**Description of the task**
Whenever a line of the records below contains the word "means", copy that line.

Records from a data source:
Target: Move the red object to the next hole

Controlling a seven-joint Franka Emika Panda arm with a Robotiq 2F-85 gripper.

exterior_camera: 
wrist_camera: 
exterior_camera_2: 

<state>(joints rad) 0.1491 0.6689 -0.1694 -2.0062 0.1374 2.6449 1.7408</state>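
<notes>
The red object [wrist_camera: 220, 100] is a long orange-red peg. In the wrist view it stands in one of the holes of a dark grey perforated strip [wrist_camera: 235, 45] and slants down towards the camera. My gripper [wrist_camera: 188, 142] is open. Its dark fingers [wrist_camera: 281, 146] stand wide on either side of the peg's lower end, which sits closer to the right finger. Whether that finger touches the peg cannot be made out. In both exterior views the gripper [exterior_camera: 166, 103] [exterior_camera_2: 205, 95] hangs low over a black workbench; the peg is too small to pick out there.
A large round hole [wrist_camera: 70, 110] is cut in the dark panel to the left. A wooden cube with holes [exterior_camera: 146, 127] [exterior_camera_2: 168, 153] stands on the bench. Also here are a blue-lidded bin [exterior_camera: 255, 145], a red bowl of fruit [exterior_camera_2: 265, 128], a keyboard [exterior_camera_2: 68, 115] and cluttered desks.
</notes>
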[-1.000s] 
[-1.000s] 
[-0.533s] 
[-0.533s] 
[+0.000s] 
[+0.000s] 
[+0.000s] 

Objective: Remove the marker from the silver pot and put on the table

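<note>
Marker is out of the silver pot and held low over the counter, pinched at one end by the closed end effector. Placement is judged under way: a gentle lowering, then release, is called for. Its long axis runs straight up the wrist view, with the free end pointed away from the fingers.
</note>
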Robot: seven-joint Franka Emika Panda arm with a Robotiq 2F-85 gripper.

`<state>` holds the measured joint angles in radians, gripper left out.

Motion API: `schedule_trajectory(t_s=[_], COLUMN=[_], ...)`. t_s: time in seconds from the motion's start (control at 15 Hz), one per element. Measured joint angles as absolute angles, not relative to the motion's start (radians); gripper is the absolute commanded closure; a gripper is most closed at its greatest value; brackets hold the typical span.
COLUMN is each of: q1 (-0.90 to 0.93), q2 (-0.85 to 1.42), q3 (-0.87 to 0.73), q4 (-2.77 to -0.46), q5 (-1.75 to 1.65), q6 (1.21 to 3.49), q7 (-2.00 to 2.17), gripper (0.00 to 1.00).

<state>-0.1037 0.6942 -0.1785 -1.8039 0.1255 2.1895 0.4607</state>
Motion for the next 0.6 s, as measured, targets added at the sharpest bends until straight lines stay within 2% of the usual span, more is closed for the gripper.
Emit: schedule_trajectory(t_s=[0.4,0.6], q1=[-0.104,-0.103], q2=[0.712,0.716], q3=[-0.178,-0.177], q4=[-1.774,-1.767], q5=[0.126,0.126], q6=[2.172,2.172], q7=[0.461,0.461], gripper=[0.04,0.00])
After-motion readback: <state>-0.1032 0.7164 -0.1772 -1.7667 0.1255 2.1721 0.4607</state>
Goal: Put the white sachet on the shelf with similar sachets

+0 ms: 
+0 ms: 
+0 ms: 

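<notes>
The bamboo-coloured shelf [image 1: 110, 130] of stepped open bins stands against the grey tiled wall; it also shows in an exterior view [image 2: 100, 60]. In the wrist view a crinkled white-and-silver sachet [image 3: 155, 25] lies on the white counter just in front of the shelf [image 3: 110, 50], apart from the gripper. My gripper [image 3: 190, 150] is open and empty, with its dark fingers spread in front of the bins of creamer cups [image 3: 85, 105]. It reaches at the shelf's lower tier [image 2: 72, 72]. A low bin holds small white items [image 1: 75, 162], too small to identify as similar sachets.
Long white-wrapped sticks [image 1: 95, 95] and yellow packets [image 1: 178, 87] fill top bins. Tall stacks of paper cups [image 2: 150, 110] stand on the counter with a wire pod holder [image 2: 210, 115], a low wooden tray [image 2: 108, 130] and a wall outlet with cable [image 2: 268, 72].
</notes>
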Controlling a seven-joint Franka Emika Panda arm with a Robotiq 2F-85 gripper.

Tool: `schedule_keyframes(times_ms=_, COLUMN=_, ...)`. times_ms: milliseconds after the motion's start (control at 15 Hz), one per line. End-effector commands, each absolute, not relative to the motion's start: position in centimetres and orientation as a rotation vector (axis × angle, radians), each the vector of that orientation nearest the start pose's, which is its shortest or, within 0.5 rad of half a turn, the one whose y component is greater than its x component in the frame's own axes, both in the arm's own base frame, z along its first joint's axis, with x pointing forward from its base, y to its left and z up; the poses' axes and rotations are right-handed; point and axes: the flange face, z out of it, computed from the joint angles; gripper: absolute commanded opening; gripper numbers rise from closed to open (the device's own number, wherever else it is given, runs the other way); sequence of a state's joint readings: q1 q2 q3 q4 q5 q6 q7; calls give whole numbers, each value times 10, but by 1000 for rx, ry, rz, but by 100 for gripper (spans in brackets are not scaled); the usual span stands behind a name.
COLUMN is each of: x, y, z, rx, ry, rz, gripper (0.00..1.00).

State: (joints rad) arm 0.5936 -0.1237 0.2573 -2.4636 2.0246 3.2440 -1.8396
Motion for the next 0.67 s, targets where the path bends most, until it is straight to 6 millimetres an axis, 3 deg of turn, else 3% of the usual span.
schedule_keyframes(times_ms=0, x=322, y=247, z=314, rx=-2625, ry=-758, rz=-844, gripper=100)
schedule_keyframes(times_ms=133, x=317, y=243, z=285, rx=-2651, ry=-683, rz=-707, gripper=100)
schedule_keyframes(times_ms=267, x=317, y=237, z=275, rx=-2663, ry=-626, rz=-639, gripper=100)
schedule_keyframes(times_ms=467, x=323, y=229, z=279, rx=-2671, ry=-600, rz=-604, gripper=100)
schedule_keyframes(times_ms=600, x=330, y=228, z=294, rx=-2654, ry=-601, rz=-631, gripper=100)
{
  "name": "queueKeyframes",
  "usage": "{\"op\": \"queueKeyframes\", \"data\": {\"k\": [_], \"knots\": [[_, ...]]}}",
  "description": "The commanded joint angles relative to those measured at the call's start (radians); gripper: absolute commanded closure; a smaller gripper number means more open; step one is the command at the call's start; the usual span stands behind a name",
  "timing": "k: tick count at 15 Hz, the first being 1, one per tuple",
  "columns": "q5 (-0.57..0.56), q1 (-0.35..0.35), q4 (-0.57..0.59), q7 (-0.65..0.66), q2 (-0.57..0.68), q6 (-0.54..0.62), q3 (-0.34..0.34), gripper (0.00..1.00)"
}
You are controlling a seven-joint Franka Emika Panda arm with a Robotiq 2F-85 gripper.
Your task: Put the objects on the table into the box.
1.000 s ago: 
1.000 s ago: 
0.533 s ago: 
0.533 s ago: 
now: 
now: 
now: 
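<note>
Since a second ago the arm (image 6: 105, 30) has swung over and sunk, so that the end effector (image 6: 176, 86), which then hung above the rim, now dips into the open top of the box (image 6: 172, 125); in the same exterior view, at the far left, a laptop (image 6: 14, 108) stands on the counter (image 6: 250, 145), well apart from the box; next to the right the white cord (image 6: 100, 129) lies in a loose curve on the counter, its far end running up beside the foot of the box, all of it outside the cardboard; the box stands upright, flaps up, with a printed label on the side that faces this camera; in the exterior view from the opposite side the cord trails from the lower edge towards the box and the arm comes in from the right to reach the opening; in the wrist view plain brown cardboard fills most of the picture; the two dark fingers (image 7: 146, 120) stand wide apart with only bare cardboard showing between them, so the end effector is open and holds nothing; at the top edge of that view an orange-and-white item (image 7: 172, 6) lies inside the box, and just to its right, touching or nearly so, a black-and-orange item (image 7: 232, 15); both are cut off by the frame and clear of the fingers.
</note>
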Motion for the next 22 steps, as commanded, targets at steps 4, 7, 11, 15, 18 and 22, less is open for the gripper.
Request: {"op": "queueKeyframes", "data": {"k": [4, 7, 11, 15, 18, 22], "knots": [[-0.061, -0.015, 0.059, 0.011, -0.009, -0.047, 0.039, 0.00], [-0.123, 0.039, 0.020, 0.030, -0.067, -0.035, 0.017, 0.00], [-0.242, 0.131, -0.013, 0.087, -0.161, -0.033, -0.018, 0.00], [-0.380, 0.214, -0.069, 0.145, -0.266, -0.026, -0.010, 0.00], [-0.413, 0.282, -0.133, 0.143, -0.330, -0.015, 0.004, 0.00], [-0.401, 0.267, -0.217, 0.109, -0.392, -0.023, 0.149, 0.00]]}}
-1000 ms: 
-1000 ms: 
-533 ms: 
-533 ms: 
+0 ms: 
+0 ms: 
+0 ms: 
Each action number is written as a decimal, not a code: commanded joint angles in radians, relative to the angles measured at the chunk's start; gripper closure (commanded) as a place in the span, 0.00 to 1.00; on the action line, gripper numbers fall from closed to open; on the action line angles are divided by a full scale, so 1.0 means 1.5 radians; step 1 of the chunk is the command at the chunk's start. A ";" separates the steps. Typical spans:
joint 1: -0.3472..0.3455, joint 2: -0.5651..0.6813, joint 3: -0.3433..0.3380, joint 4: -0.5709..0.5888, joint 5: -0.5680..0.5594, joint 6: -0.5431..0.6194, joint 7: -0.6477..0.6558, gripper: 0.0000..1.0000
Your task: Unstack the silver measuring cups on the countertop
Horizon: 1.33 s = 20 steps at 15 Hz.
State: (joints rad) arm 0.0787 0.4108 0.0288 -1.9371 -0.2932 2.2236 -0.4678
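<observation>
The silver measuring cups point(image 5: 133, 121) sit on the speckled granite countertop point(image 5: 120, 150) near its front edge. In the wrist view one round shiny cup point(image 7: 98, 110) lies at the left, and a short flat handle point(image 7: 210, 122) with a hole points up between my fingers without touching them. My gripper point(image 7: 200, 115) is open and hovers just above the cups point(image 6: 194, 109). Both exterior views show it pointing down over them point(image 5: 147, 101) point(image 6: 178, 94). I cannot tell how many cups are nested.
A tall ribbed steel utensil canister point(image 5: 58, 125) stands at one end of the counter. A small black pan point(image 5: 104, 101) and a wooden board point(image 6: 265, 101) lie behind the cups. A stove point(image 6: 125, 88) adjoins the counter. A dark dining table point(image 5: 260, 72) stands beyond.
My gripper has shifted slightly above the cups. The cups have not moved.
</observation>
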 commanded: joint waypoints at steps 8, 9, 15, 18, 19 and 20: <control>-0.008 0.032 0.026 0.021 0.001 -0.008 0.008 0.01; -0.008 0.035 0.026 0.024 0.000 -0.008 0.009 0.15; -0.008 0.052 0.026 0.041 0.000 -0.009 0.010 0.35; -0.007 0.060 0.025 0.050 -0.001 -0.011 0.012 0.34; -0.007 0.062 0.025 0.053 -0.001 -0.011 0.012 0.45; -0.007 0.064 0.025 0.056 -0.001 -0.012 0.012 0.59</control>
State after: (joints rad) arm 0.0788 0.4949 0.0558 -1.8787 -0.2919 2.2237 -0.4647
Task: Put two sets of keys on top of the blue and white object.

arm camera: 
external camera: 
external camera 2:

**Output**
  "description": "The commanded joint angles relative to those measured at the call's start (radians); gripper: absolute commanded closure; a smaller gripper number means more open; step one is the command at the call's start; the usual span stands behind a name",
Each action number is written as a decimal, not a code: commanded joint angles in radians, relative to the angles measured at the chunk's start; gripper closure (commanded) as a place in the span, 0.00 to 1.00; on the action line, gripper numbers fall from closed to open; on the action line angles are divided by a full scale, so 1.0 means 1.5 radians; step 1 of the chunk is the command at the chunk's start. A ";" separates the steps. Typical spans:

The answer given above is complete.